I do really love the alternate "history" shown in this game. Political factions are similar to our own world, and they have familiar cadences but take place in different years and countries and with different people. One of the most obvious example is that communism was invented by Kras Mazov, who seems a clear doppelganger for Karl Marx. In this world, though, Kras actually participated in a revolution. As in our own world, a business-oriented liberal order has become ascendant, while communist and fascist factions try to make up for their smaller numbers with boisterous action.

 


Besides the political stuff, though, the technology itself is intriguing. They have "Radiocomputers", which use tape; when someone explains how they work, though, you realize that their tapes are different from how our own were constructed. They have air travel, but since jet engines can't penetrate the Pale they rely on ballistic airships instead. Nuclear power is well advanced and carries the same hazards as on Earth. Automobiles exist but have very different styling, and you eventually learn that their inner components are different as well. The genre as a whole is kind of uncategorizable: it's too modern to be steampunk, not advanced enough to be science fiction. It might be adjacent to weird fiction, but with a much lower emphasis on eldritch horrors.

 


 

The reactivity in this game is absolutely insane. Having written some reactive RPG dialogue in my time, I'm in absolute awe at all of the variables the game tracks and all of the ways the narrative can change, while still seeming coherent and natural. As one specific example, one of my very first tasks was to perform an autopsy on the corpse. I failed to get the body down, and got sidetracked doing other things for three days. In the meantime, though, I was vigorously chasing down witnesses and interviewing suspects, and had uncovered basically the whole story of what had happened from my conversations with the Hardies and Klaasje. So when I finally did the autopsy, Lt. Kim and I knew what we were looking for, and the dialogue was all about how the evidence fit (or didn't fit) the story. But if I'd done the autopsy first like I was supposed to, I'm sure that all of my later interviews with those witnesses would have referenced the evidence I'd found.

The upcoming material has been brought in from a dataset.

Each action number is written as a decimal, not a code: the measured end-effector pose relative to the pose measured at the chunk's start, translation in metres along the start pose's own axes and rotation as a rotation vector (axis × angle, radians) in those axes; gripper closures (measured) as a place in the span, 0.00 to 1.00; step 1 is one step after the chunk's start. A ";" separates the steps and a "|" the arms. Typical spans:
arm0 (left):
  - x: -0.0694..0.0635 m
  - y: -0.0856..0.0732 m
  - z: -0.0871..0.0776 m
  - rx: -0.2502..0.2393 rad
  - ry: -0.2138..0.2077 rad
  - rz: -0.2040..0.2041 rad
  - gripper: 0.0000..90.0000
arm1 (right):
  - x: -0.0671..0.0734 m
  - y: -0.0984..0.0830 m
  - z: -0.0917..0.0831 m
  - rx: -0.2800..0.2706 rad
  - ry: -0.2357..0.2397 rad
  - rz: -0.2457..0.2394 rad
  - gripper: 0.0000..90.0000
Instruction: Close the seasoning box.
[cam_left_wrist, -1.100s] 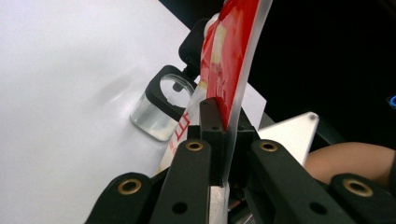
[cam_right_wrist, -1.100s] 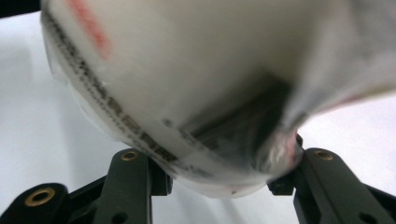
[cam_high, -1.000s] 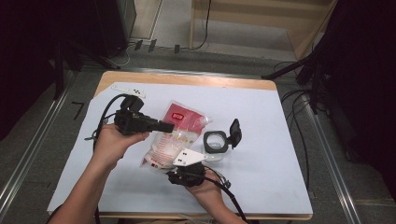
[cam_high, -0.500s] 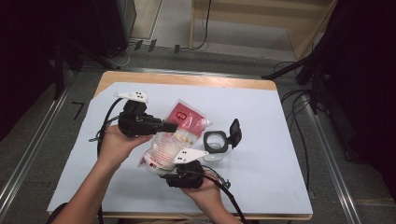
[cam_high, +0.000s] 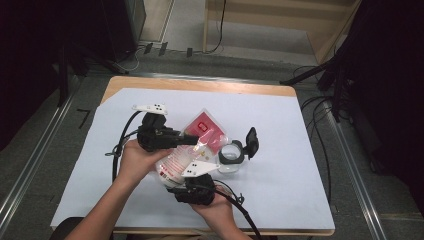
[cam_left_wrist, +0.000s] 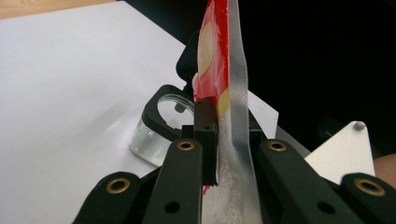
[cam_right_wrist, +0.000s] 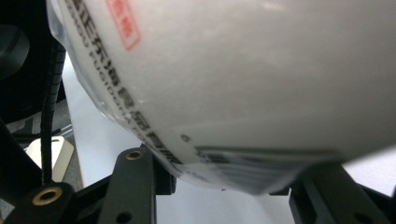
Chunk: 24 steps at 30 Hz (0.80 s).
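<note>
A clear bag of white grains with a red label (cam_high: 204, 126) is held up over the white table sheet (cam_high: 280, 125). My left gripper (cam_high: 194, 141) comes from the left and is shut on the bag's top seal strip (cam_left_wrist: 236, 93). Its jaws have just been opening a little, with the strip still between the pads. My right gripper (cam_high: 184, 176) is shut on the bag's bulging lower end (cam_right_wrist: 257, 70) from the near side. A clear round container (cam_high: 231, 155) with its black flip lid (cam_high: 251, 142) open stands just right of the bag (cam_left_wrist: 161, 121).
The wooden table edge (cam_high: 200, 84) runs along the far side. Black cables (cam_high: 117, 150) trail from both grippers across the sheet. A grey plate (cam_high: 200, 169) rides on the right gripper, a white one (cam_high: 149, 107) on the left.
My left hand has shifted slightly right and nearer with the bag's top, lowering a little. The right hand and the container have stayed put.
</note>
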<state>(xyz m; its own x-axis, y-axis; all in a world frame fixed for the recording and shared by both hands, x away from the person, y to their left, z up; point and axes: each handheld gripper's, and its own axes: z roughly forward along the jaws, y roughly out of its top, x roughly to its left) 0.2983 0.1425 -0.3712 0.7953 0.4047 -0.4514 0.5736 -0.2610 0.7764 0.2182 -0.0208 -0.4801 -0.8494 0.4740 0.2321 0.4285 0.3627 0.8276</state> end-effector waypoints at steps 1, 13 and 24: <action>0.000 0.000 0.001 0.004 -0.001 -0.004 0.93 | 0.001 0.000 0.000 0.002 0.002 -0.003 0.63; -0.006 0.000 0.016 0.058 0.018 -0.005 0.89 | 0.007 -0.003 0.004 0.018 -0.011 -0.004 0.66; -0.001 -0.002 0.022 0.104 -0.022 -0.059 0.81 | -0.001 -0.007 0.000 -0.008 0.023 0.057 0.68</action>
<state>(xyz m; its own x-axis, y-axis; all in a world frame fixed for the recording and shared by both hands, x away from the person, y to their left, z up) 0.3012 0.1232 -0.3821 0.7633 0.4027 -0.5052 0.6356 -0.3278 0.6990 0.2159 -0.0239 -0.4863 -0.8304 0.4755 0.2905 0.4742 0.3293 0.8165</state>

Likewise, throughout the autopsy we referred to the victim as "Lely", which was the name Klaasje knew him by. But if I hadn't met Klaasje yet, he would have just been "the hanged man". Shortly after finishing the autopsy, the search for his boots completed and I learned that his real name was Ellis  Kortenaer; if I'd called the station before the autopsy, that name would have been used instead. And, again, this is all voice-acted! Unreal.

END SPOILERS

Disco Elysium is living up to the hype, which is saying a lot. It's ticking all of the boxes that I'd hoped Torment: Tides of Numenara would: an unusual RPG with immense player choice and huge reactivity, grappling with large themes and philosophical ideas. Disco Elysium also feels incredibly grounded, though: despite being fictional, the characters are highly relatable, their struggles are our own struggles, and so those philosophical ideas have a heft that's often missing in RPGs. You can have a blast focusing on solving the murder mystery, but I think pretty much everyone will get caught up in the swirl of ideas and challenges the game has to offer.